Felicità, la recensione | Festival di Venezia
Quello che sorprende di Felicità, l’esordio alla regia di Micaela Ramazzotti, è proprio come l’attrice, ora regista e quindi padrona della sua immagine, smonta e riassembla il pregiudizio del suo alter ego filmico
La recensione di Felicità, presentato nella sezione Orizzonti Extra al Festival di Venezia 2023
Quello che sorprende di Felicità, l’esordio alla regia di Micaela Ramazzotti, è proprio come l’attrice, ora regista e quindi padrona della sua immagine, smonta e riassembla il pregiudizio del suo alter ego filmico, mostrando un personaggio che della sua “solita” fragilità non fa un vessillo pietistico o facile, ma una caratteristica che può coesistere con una forza d’animo di ferro. Come a dire che la fragilità non è un difetto e che questa può benissimo coesistere con il suo opposto, e insieme a dire che il pregiudizio viene sempre dall’arroganza (come arrogante è il personaggio di Rubini, che le dice cosa dovrebbe dire, fare, mentre Desirè sembra dargli retta ma fa di testa sua) Felicità di Micaela Ramazzotti racconta di relazioni famigliari e amorose storte, complesse ma fortemente riconoscibili da molti, e ritrae un piccolo ma validissimo esempio delle violenze emotive che spesso vive una donna nell’Italia media di oggi.

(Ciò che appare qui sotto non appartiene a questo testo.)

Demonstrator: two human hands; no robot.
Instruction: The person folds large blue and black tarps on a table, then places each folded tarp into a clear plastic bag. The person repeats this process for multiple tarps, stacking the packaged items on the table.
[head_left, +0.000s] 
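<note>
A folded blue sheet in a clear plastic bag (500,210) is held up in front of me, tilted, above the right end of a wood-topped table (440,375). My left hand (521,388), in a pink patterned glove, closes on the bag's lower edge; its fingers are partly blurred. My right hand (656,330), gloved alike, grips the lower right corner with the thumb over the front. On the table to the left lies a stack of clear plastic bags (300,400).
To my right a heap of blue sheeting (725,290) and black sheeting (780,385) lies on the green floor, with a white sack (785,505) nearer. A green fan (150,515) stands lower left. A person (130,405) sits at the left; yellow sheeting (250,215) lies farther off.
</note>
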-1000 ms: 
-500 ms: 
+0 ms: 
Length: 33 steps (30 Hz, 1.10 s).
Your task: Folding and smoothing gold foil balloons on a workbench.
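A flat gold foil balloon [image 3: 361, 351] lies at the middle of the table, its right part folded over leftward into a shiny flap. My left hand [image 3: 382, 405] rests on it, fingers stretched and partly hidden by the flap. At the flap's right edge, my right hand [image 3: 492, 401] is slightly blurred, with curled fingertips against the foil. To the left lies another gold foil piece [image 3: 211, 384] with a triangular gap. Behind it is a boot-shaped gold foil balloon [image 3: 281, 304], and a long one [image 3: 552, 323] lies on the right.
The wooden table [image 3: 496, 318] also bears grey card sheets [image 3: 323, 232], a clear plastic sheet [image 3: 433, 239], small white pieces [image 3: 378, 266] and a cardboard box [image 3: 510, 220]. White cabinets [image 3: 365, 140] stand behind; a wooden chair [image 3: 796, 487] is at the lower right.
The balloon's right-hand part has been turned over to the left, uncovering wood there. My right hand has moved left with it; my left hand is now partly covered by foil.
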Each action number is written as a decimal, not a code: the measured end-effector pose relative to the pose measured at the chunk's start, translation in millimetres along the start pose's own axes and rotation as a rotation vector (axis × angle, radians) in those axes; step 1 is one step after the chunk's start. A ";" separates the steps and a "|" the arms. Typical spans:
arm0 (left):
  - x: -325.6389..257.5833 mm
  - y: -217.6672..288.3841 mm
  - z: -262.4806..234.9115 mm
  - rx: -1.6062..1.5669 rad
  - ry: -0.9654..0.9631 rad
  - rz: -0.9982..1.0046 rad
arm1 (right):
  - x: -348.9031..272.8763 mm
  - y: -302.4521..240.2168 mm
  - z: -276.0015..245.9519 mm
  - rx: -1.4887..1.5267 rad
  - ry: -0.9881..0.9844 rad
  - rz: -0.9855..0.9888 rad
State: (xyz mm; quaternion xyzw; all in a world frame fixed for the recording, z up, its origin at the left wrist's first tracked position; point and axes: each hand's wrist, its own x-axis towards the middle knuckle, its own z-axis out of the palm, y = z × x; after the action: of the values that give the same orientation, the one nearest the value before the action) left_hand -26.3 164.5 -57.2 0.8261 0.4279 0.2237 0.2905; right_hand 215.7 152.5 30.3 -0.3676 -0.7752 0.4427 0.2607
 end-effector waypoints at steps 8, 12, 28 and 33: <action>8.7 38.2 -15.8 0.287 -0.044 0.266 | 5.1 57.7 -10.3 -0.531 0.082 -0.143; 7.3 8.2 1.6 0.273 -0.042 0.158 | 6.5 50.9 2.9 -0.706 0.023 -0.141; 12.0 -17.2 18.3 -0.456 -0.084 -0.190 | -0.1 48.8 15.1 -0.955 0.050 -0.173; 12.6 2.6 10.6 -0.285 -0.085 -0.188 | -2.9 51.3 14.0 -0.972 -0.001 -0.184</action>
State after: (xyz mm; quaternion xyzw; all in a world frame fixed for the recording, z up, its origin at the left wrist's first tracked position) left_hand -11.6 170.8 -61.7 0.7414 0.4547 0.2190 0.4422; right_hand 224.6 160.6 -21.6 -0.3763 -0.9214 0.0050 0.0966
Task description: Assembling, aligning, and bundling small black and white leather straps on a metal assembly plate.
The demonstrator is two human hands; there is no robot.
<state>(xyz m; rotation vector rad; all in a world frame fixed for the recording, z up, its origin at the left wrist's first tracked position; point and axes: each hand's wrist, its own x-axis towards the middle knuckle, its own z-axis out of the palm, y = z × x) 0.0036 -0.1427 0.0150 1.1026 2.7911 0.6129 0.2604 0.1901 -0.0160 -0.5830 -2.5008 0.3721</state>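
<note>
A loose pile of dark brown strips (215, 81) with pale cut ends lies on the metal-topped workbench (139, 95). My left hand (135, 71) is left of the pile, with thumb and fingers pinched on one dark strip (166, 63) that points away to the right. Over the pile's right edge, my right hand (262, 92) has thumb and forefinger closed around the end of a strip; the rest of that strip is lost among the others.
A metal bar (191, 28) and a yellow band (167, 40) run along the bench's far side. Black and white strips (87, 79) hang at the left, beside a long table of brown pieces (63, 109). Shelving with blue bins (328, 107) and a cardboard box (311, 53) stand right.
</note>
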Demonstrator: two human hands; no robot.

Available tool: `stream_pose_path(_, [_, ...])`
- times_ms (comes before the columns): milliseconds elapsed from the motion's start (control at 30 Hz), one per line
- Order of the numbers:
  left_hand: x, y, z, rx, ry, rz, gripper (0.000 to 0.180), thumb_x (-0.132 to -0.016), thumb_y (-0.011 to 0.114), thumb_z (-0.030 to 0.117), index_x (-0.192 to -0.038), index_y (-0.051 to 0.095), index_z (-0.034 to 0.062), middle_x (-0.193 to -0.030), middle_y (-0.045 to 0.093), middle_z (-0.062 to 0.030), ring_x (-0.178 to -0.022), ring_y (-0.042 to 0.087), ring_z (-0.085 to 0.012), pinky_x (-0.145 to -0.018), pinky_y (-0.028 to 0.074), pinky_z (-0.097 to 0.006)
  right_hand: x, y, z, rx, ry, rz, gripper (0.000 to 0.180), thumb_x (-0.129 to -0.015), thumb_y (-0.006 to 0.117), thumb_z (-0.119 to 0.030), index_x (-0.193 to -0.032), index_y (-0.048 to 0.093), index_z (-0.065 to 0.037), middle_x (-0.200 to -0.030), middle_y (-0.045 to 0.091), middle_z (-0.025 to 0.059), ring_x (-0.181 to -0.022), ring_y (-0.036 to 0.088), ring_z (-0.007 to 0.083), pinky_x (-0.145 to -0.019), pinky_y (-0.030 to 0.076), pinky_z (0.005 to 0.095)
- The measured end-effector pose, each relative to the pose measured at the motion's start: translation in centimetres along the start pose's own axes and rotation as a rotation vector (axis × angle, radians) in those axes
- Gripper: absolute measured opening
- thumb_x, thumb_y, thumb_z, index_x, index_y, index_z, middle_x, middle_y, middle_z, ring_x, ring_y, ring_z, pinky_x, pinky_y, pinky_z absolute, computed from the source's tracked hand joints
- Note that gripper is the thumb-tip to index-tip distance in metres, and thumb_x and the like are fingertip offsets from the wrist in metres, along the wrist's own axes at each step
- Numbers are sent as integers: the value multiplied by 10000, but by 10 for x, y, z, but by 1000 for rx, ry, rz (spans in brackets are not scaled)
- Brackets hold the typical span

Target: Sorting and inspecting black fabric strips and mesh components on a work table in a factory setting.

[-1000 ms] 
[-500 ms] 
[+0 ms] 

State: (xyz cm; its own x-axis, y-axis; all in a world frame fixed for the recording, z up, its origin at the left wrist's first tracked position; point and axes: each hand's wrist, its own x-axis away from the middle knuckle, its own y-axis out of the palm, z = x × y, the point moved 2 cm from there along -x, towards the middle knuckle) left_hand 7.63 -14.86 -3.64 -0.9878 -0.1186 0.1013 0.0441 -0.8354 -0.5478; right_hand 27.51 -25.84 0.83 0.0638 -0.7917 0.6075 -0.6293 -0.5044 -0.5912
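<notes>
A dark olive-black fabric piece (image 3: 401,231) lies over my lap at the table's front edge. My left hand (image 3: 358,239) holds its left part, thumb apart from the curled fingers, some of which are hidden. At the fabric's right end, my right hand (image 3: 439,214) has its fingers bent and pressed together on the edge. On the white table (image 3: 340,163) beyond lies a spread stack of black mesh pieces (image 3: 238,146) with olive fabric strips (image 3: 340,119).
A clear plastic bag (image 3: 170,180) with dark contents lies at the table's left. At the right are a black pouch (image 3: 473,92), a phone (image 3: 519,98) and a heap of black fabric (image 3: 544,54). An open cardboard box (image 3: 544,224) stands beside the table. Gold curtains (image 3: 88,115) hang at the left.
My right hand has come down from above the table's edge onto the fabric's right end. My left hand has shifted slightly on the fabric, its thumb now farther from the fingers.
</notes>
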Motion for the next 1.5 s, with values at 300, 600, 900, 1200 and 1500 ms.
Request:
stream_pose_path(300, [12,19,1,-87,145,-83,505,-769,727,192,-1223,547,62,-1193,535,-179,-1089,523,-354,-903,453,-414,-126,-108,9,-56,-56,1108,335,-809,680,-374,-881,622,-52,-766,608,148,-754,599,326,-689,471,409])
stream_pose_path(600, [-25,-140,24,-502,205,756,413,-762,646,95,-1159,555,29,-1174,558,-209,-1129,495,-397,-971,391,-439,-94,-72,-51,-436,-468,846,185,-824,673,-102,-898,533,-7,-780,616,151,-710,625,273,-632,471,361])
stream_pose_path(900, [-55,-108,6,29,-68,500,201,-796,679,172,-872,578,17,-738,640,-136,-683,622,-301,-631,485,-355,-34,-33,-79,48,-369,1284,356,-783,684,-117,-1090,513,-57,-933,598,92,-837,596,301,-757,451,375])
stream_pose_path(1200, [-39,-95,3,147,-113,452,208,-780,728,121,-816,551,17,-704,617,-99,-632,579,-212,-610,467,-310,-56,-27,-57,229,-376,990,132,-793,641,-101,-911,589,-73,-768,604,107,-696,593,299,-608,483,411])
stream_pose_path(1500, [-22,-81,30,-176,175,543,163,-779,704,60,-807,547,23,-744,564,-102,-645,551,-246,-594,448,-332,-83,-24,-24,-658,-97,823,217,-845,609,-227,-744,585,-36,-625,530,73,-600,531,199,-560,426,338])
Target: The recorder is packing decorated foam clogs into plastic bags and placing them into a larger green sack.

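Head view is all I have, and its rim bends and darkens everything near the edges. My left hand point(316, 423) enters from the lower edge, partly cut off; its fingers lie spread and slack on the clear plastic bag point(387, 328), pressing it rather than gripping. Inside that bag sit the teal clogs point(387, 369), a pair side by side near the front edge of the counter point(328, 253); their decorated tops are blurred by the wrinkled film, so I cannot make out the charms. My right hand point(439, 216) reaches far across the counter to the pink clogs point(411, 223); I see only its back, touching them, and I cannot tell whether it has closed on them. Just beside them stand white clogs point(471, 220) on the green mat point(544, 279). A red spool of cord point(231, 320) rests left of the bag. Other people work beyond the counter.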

Co-scritto da Ramazzotti, Isabella Cecchi e Alessandra Guidi, Felicità presenta un nucleo familiare sottilmente ma gravemente malato. La madre è un’ex parrucchiera narcisista, vede la malattia mentale come un taboo, pensa di amare il figlio e invece ne ama un’idea distorta, mentre dell’intraprendenza della figlia vede una minaccia personale; il padre, Max Mazzoni, è uno showman fallito erede di un’Italia e di una tv berlusconiana (molto divertente e genuina l’autoironia di Max Tortora), ignorante, opportunista.
Questi due personaggi sono la chiave per tutto quello che succede nel film, e quando sono tutti insieme ecco che il film letteralmente esplode. Altrettanto necessario a veicolare questo clima di molestie emotive è il compagno di Desirè, che pensa di essere migliore di loro e invece rivela che il vero deficit di quella relazione, e dei rapporti in generale, non è mai davvero di tipo intellettuale (e qui sta l’ulteriore intelligenza del film) ma sempre emotivo.